# Saving my design from Customink?



## cheapo

Hello,

I created a design on Customink that I want to be able to import into my own image editing software, is there a way I can extract the design from the site? Not too worried about it being legal or whatever.


----------



## splathead

We don't encourage or allow illegal activity on the forum, so.....

Not familiar with Customink. I've had customers send me mock-ups from them before though. I've also seen Facebook posts with their mock-up. 

If there is no obvious way to right click and save the image, have you tried to set up an account and save the design there? Perhaps then you can download it.

If all else fails, you could always use Windows Snippet and take a screen grab of it which saves as a jpg.


----------



## into the T

there is a save/send button, click the link in the email they send
then click the image and it opens in a new window, right-click and save image as

but why?
they are terrible, you could do a simple copy-paste onto a tee in paint and get a better result

if you do still use custom ink and remove their watermark then it would be wrong
so you would be committing ethical seppuku for a crumby image

download gimp for free, and then search for free mock-ups
(some of the free photoshop mockups work very well in gimp)


----------



## Viper Graphics

cheapo said:


> Hello,
> Not too worried about it being legal or whatever.

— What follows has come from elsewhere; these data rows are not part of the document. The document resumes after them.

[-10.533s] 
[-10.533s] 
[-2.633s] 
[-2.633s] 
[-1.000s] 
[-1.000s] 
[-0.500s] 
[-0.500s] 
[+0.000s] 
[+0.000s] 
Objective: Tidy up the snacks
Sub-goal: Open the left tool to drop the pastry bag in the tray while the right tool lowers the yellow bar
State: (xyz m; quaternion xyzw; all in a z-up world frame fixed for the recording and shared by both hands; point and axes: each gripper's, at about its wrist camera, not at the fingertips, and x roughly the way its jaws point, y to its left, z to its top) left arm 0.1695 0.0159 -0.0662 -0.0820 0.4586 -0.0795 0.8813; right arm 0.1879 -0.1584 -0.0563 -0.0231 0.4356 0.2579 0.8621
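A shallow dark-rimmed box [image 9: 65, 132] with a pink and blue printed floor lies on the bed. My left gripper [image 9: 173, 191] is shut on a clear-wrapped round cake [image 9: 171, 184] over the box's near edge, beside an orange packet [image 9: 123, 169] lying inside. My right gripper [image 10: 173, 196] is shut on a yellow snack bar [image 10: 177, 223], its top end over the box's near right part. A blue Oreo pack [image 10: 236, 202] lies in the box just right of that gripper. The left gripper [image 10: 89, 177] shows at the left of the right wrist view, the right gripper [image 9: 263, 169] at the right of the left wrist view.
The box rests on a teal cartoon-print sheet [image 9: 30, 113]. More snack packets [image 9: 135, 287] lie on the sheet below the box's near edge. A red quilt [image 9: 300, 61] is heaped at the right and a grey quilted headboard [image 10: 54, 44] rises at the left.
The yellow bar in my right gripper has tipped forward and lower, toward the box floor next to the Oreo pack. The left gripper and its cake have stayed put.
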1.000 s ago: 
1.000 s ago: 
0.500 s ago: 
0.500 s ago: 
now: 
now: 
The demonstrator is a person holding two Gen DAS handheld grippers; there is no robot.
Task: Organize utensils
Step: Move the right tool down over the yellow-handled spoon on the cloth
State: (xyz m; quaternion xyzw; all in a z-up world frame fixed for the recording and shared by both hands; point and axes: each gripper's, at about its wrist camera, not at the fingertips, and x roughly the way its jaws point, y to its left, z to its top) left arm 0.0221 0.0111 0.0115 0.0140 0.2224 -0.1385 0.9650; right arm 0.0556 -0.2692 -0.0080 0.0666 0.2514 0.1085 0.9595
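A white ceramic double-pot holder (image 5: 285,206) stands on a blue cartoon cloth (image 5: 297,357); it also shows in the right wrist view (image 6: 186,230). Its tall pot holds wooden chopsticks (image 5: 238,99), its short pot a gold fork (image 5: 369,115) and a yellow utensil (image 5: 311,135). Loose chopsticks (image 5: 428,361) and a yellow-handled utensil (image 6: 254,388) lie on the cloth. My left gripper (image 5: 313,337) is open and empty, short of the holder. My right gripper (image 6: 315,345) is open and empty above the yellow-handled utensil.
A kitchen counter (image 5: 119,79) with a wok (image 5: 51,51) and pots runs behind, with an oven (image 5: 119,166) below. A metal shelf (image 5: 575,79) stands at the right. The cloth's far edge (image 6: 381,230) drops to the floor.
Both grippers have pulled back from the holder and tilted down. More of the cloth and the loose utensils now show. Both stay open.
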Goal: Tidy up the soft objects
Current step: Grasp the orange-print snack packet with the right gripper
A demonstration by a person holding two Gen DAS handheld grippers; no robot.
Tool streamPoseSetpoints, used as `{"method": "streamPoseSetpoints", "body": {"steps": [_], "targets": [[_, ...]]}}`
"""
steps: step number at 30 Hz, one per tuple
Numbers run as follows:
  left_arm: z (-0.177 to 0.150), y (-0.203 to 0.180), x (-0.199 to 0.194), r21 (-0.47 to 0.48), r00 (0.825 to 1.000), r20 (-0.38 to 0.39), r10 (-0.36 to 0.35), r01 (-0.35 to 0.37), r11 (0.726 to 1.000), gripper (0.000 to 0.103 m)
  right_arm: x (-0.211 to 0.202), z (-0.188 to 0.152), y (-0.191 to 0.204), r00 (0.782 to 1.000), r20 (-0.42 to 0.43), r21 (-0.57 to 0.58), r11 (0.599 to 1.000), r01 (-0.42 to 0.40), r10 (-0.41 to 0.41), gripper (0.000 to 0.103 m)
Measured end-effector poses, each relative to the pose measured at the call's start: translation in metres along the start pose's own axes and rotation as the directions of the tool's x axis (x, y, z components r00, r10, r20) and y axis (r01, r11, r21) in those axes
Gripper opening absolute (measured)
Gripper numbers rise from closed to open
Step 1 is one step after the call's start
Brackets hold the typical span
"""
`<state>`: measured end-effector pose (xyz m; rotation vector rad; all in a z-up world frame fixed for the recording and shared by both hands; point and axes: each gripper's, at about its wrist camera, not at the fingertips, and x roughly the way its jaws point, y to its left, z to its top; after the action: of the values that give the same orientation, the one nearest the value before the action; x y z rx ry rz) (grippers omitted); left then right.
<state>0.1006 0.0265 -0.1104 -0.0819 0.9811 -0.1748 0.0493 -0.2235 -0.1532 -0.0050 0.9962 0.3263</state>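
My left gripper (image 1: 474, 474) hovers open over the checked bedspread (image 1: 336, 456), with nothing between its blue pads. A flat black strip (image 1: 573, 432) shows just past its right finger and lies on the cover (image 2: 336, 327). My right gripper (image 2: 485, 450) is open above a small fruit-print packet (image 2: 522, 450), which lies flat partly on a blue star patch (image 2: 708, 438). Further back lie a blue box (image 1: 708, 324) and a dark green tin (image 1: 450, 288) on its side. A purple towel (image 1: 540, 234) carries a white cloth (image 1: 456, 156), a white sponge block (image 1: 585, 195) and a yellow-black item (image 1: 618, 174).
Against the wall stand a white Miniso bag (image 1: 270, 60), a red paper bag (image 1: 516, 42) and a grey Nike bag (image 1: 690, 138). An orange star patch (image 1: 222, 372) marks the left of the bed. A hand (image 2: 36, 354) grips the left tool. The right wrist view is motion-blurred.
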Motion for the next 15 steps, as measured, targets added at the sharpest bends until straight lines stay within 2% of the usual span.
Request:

Sorry, not into helping people with your ethics....that statement cheapo.....it say's a lot....maybe a bad choice of words?


----------



## Shindeirunani

cheapo said:


> Hello,
> 
> I created a design on Customink that I want to be able to import into my own image editing software, is there a way I can extract the design from the site? Not too worried about it being legal or whatever.


did u find a solution ?


----------